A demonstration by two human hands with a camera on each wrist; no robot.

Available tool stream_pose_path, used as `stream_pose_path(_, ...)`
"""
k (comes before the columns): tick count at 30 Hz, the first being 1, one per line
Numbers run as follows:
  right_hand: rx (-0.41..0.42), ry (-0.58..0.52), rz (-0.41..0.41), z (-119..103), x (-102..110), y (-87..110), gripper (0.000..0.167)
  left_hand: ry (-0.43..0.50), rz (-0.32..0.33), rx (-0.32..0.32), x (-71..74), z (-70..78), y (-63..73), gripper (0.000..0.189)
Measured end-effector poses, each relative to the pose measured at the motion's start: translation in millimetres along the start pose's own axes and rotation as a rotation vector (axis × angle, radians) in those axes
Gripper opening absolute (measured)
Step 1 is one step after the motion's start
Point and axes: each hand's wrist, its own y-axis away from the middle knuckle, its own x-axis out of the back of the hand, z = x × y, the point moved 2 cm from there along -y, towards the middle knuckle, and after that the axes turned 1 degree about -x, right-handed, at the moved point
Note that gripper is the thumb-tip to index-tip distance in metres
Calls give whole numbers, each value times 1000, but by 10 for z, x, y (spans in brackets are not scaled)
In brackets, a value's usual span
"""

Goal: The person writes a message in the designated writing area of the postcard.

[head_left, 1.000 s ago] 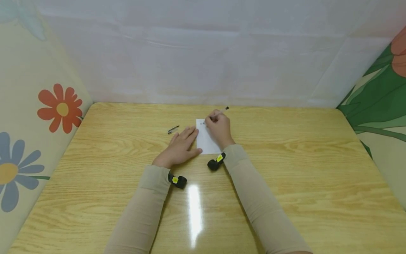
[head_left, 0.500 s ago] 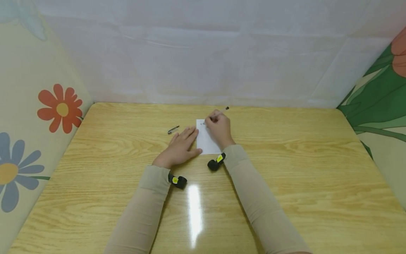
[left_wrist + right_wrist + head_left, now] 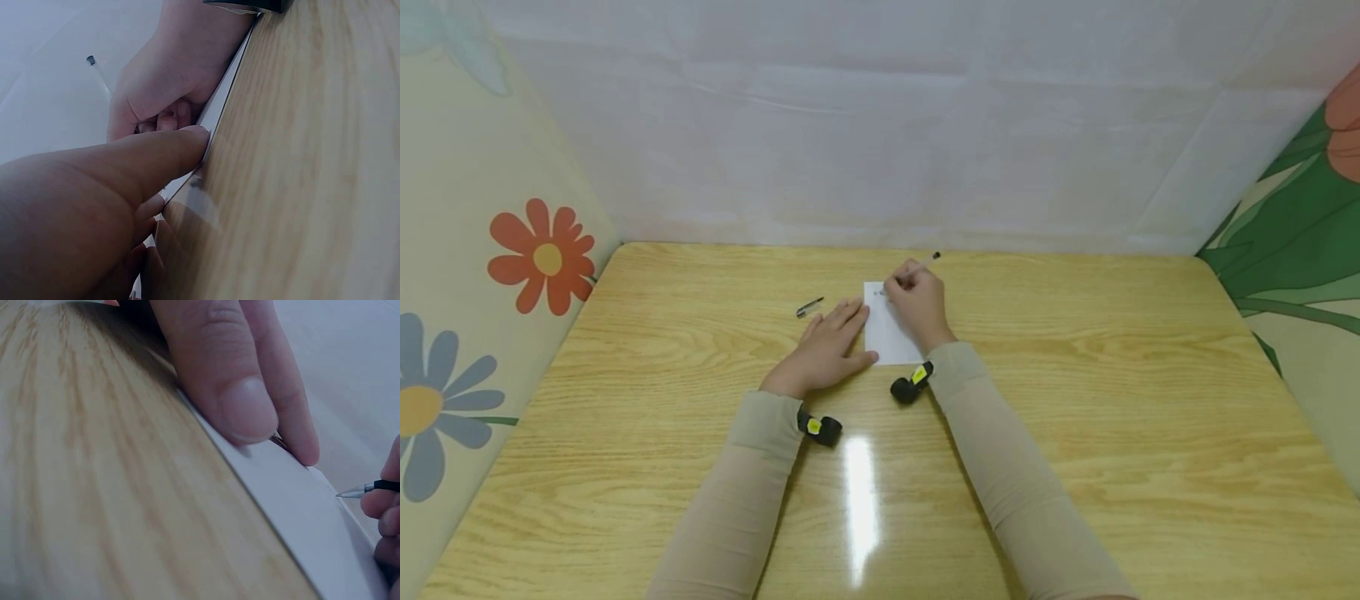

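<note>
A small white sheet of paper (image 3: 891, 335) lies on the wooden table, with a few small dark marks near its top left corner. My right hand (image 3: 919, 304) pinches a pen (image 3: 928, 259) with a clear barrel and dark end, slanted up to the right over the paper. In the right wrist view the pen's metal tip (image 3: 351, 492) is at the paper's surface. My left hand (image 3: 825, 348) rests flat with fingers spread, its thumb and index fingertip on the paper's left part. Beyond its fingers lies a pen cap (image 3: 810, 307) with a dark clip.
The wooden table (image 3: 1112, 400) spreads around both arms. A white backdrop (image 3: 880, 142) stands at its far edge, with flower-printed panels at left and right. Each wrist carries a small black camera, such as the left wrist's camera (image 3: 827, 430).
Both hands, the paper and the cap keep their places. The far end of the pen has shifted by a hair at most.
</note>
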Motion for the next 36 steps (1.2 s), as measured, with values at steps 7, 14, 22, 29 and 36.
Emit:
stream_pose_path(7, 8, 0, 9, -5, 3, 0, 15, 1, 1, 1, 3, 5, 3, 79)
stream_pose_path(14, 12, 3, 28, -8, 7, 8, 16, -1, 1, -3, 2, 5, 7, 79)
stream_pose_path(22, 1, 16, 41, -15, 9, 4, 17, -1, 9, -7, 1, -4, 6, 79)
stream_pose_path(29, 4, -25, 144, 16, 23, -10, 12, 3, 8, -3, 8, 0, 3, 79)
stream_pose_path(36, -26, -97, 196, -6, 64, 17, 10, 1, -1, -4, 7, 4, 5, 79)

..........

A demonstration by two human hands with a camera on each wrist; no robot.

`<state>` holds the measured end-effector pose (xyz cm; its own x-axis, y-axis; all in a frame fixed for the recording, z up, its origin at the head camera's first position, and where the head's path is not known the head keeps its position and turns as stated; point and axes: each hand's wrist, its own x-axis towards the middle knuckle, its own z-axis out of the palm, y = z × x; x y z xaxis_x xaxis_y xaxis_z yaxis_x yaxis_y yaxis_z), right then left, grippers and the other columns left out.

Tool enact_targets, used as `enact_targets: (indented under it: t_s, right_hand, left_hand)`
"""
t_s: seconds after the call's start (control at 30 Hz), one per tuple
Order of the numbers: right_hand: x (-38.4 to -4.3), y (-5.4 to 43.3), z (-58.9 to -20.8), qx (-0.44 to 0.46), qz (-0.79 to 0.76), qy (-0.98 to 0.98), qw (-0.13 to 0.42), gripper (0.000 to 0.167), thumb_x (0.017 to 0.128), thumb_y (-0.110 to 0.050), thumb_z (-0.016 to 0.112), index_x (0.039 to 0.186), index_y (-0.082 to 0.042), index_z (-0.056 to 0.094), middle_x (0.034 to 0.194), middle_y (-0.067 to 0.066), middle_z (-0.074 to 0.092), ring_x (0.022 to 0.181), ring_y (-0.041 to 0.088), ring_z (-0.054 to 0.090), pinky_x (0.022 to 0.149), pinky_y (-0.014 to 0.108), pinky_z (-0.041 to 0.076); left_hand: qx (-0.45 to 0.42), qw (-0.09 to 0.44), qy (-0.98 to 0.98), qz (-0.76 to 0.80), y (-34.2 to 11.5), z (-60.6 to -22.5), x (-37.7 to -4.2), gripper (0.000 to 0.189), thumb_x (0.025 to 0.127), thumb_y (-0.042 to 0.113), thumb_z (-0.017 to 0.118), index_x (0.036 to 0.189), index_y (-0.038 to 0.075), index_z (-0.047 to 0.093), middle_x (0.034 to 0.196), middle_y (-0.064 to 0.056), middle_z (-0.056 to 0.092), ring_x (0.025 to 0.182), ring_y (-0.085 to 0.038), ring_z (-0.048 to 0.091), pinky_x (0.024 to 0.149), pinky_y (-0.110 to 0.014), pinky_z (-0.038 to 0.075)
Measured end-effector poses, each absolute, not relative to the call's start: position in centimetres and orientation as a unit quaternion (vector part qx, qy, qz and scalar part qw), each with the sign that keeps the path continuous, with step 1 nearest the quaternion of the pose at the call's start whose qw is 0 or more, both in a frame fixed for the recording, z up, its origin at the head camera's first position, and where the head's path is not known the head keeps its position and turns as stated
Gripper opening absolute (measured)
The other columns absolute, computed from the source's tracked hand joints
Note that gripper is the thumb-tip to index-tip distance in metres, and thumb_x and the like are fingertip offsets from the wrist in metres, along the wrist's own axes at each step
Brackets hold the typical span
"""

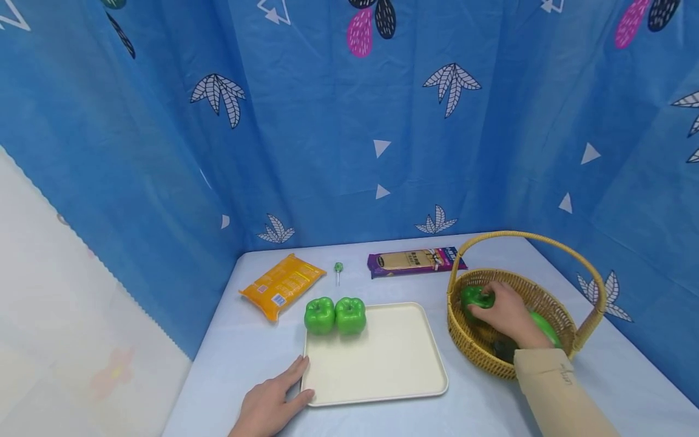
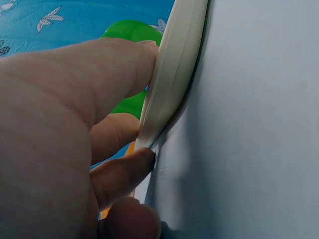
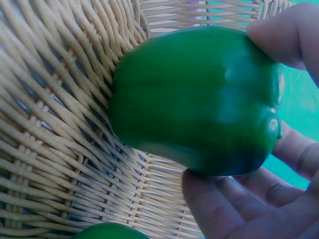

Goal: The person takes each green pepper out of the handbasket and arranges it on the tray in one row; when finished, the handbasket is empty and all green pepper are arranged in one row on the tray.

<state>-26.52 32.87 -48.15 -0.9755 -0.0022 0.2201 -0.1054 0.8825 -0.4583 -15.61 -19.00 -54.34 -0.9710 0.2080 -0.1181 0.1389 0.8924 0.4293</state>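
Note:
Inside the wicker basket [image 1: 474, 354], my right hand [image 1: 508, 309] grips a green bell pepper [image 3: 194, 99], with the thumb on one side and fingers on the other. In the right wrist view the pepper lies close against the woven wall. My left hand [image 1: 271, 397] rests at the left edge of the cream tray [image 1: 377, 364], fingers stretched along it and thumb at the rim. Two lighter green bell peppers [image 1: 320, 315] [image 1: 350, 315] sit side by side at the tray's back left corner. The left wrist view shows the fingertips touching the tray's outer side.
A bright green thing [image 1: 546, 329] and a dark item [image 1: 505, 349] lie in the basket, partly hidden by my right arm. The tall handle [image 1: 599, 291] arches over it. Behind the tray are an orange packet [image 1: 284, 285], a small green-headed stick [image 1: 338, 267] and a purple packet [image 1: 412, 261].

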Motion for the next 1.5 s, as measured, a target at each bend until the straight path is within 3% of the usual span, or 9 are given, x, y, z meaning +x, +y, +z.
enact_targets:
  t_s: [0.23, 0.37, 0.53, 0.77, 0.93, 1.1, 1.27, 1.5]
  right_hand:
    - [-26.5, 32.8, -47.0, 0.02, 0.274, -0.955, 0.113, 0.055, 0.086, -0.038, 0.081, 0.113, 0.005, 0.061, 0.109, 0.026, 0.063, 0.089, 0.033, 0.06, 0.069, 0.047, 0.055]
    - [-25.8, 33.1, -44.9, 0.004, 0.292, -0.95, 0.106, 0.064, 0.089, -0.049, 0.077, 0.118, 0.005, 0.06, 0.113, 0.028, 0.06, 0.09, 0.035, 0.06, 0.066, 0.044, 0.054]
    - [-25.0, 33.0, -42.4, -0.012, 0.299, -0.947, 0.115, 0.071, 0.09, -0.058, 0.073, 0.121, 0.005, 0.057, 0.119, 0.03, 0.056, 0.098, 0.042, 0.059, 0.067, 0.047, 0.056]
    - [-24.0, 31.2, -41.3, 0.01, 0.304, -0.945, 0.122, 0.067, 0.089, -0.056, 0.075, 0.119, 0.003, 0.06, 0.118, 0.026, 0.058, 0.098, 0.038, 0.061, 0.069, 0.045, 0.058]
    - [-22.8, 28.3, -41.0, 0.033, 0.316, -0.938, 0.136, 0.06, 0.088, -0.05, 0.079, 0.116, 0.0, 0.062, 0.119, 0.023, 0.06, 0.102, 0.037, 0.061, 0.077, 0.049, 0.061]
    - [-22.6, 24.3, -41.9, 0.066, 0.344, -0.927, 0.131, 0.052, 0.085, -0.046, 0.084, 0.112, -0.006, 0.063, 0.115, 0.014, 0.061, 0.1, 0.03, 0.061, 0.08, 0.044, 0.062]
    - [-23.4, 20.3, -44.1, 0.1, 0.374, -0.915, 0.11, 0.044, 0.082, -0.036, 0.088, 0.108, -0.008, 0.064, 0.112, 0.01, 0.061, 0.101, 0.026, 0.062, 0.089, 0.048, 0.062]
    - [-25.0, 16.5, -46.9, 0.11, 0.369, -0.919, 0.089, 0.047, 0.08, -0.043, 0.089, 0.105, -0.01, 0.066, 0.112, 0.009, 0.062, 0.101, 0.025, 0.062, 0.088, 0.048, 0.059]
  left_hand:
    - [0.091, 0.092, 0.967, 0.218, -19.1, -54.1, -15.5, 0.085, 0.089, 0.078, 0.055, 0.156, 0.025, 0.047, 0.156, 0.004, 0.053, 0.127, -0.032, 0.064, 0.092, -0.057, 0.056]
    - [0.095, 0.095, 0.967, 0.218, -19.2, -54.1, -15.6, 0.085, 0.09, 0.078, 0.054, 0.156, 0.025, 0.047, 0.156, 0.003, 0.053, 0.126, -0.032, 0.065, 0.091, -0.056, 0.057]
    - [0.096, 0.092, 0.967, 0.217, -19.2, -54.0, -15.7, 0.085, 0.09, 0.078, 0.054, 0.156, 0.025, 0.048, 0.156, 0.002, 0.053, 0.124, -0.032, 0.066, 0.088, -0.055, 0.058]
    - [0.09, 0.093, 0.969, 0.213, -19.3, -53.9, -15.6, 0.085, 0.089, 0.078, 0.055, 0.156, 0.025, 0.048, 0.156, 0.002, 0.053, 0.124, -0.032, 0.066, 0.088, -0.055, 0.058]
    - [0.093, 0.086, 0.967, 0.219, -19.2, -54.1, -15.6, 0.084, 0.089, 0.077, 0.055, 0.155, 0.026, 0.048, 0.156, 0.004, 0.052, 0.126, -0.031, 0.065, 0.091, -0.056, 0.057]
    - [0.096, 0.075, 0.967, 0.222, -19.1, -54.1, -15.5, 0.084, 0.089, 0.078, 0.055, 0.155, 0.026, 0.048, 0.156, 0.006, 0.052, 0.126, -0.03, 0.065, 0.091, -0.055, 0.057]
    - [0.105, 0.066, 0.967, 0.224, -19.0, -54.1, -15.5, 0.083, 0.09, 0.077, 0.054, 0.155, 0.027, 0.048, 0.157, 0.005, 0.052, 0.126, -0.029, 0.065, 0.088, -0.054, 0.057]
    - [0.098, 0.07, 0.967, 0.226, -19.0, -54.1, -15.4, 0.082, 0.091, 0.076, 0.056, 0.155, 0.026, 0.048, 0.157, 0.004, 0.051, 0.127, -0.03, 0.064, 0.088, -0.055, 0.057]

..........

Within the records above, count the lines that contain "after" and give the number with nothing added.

3